DATA EXTRACT START
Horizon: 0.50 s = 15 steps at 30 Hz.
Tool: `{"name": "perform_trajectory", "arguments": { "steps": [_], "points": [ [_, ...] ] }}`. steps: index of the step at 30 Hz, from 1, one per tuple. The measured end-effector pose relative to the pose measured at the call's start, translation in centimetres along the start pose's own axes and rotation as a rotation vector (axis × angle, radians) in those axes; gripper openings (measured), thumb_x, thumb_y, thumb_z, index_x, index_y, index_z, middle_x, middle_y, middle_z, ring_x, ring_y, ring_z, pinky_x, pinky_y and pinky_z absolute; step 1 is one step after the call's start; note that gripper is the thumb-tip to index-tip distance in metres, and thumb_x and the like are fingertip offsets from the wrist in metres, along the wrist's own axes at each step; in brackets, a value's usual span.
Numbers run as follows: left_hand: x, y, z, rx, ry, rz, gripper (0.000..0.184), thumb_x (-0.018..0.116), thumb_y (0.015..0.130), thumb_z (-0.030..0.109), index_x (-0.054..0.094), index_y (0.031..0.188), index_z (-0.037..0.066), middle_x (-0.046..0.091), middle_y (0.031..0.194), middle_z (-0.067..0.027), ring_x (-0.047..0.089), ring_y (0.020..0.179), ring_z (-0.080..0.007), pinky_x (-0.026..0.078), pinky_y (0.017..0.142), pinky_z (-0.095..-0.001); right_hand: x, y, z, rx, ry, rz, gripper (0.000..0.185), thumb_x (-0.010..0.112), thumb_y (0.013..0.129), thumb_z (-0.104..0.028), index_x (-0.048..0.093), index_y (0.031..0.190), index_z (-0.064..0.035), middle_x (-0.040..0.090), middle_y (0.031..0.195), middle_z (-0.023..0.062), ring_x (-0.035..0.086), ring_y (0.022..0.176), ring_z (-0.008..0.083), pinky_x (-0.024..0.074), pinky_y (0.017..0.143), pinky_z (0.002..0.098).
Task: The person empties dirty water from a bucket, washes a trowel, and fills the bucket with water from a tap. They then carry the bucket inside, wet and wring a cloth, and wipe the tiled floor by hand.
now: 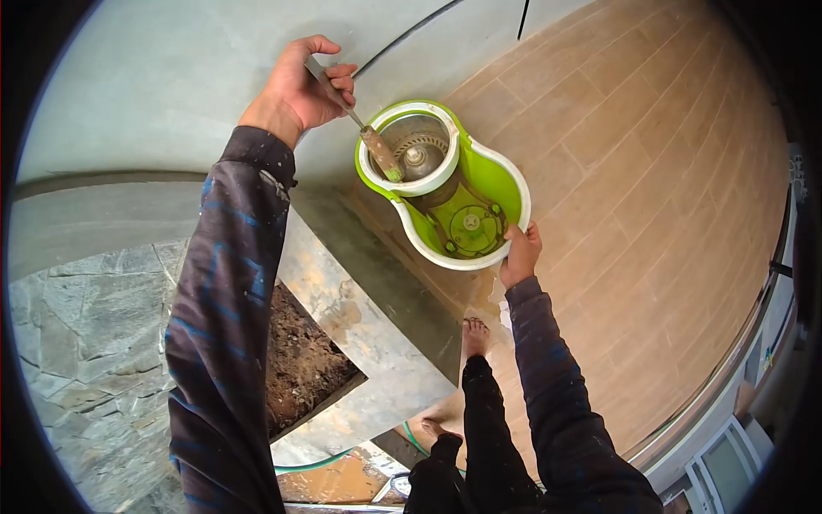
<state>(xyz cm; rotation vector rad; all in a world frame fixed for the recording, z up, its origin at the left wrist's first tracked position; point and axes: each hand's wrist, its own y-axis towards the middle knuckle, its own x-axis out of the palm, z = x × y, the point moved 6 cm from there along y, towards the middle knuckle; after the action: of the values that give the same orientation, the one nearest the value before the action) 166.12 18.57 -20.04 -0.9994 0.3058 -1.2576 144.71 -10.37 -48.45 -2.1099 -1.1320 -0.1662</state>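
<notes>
My left hand [310,86] is closed around the grey metal part of a slim tool [383,155], whose worn brown handle ends in green. That handle slants down over the metal spin basket [414,155] in the mop bucket; I cannot tell if it touches the basket. The bucket [519,182] is green with a white rim, and its open side shows a dirty green bottom with a round disc. My right hand [521,255] grips the rim at the near right end. The tool's exact kind is unclear.
A pale wall [197,77] with a black cable [402,36] rises behind the bucket. Tan tiles [634,214] cover the floor. To the left, a concrete ledge [342,300] borders a soil bed [304,364]. A green hose [317,463] lies near my bare feet [475,337].
</notes>
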Motion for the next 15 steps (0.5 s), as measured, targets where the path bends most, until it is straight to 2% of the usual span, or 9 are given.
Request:
{"name": "perform_trajectory", "arguments": {
  "steps": [8,11,15],
  "points": [
    [-0.1,0.2,0.4,0.029,0.003,-0.051,0.055,0.057,0.083,0.018,0.044,0.128,-0.011,0.038,0.073,0.0004,0.039,0.066,-0.0144,0.038,0.070,-0.0318,-1.6,1.1,0.9,0.012,0.072,0.002,0.021,0.055,0.074,0.009,0.055,0.091,-0.0049,0.061,0.082,0.0001,0.054,0.070,0.0084,0.0447,0.067,0.0238],
    [-1.1,0.5,0.2,0.008,-0.053,-0.164,0.050,0.055,0.087,0.019,0.046,0.128,-0.008,0.038,0.074,-0.0001,0.038,0.069,-0.0149,0.038,0.072,-0.0323,-1.2,1.7,0.4,-0.008,0.086,-0.009,0.021,0.055,0.075,0.009,0.055,0.091,-0.0047,0.061,0.082,0.0004,0.054,0.070,0.0084,0.0450,0.067,0.0237],
    [-2.2,0.1,-0.1,0.022,-0.127,-0.090,0.047,0.055,0.088,0.020,0.049,0.126,-0.007,0.038,0.075,-0.0003,0.038,0.069,-0.0150,0.038,0.072,-0.0321,-1.2,2.2,-0.4,-0.021,0.074,-0.063,0.022,0.055,0.076,0.010,0.055,0.093,-0.0042,0.062,0.084,0.0012,0.056,0.071,0.0087,0.0466,0.068,0.0242]
  ]
}}
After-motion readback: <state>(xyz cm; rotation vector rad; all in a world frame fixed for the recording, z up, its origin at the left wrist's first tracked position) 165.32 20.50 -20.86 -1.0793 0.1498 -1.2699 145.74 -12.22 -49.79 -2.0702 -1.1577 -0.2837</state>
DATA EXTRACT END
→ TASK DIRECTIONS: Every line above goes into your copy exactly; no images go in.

→ REPLY:
Horizon: 0.50 s = 15 steps at 30 Hz.
Tool: `{"name": "perform_trajectory", "arguments": { "steps": [_], "points": [ [_, ...] ] }}`. steps: index of the step at 30 Hz, from 1, one per tuple. The measured end-effector pose relative to the pose measured at the call's start, translation in centimetres along the start pose's own axes and rotation as a rotation vector (axis × angle, radians) in those axes; gripper openings (measured), thumb_x, thumb_y, thumb_z, index_x, index_y, index_z, middle_x, middle_y, middle_z, ring_x, ring_y, ring_z, pinky_x, pinky_y and pinky_z absolute; step 1 is one step after the call's start; note that gripper is the thumb-tip to index-tip distance in metres, and thumb_x and the like are fingertip offsets from the wrist in metres, along the wrist's own axes at each step; in brackets, a value's usual span.
Numbers run as follows: left_hand: x, y, z, rx, ry, rz, gripper (0.000..0.184), thumb_x (-0.018..0.116), thumb_y (0.015..0.130), thumb_z (-0.030..0.109), index_x (-0.054..0.094), index_y (0.031..0.188), index_z (-0.037..0.066), middle_x (-0.046..0.091), middle_y (0.031..0.194), middle_z (-0.067..0.027), ring_x (-0.047..0.089), ring_y (0.020..0.179), ring_z (-0.080..0.007), pinky_x (-0.026..0.078), pinky_y (0.017..0.142), pinky_z (-0.095..-0.001); right_hand: x, y, z, rx, ry, rz, gripper (0.000..0.185), thumb_x (-0.010..0.112), thumb_y (0.013..0.129), thumb_z (-0.104..0.028), index_x (-0.048..0.093), index_y (0.031..0.190), index_z (-0.064..0.035), middle_x (-0.040..0.090), middle_y (0.031..0.195), middle_z (-0.023..0.062), ring_x (-0.035..0.086), ring_y (0.022..0.176), ring_z (-0.008..0.083), pinky_x (-0.024..0.074), pinky_y (0.017..0.143), pinky_z (0.002..0.098).
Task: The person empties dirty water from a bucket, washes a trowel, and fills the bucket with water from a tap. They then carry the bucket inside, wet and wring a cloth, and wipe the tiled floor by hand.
now: 
<state>(xyz cm; rotation vector rad; all in a world frame fixed for the recording, z up, its origin at the left wrist's first tracked position; point and axes: each hand's wrist, its own y-axis towards the middle knuckle, its own x-axis out of the palm, z = x × y, the point moved 6 cm from there along y, towards the middle knuckle; after the action: of the values that give the same orientation, the one nearest the value before the action) 166.12 18.57 -20.04 -0.9994 0.3058 -1.2576 144.71 -10.37 -48.45 -2.1099 -1.1320 -0.1662</state>
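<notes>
My left hand [310,86] is closed around the grey metal part of a slim tool [383,155], whose worn brown handle ends in green. That handle slants down over the metal spin basket [414,155] in the mop bucket; I cannot tell if it touches the basket. The bucket [519,182] is green with a white rim, and its open side shows a dirty green bottom with a round disc. My right hand [521,255] grips the rim at the near right end. The tool's exact kind is unclear.
A pale wall [197,77] with a black cable [402,36] rises behind the bucket. Tan tiles [634,214] cover the floor. To the left, a concrete ledge [342,300] borders a soil bed [304,364]. A green hose [317,463] lies near my bare feet [475,337].
</notes>
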Motion for the next 15 steps (0.5 s), as measured, targets where the path bends most, until it is straight to 2% of the usual span, or 9 are given.
Request:
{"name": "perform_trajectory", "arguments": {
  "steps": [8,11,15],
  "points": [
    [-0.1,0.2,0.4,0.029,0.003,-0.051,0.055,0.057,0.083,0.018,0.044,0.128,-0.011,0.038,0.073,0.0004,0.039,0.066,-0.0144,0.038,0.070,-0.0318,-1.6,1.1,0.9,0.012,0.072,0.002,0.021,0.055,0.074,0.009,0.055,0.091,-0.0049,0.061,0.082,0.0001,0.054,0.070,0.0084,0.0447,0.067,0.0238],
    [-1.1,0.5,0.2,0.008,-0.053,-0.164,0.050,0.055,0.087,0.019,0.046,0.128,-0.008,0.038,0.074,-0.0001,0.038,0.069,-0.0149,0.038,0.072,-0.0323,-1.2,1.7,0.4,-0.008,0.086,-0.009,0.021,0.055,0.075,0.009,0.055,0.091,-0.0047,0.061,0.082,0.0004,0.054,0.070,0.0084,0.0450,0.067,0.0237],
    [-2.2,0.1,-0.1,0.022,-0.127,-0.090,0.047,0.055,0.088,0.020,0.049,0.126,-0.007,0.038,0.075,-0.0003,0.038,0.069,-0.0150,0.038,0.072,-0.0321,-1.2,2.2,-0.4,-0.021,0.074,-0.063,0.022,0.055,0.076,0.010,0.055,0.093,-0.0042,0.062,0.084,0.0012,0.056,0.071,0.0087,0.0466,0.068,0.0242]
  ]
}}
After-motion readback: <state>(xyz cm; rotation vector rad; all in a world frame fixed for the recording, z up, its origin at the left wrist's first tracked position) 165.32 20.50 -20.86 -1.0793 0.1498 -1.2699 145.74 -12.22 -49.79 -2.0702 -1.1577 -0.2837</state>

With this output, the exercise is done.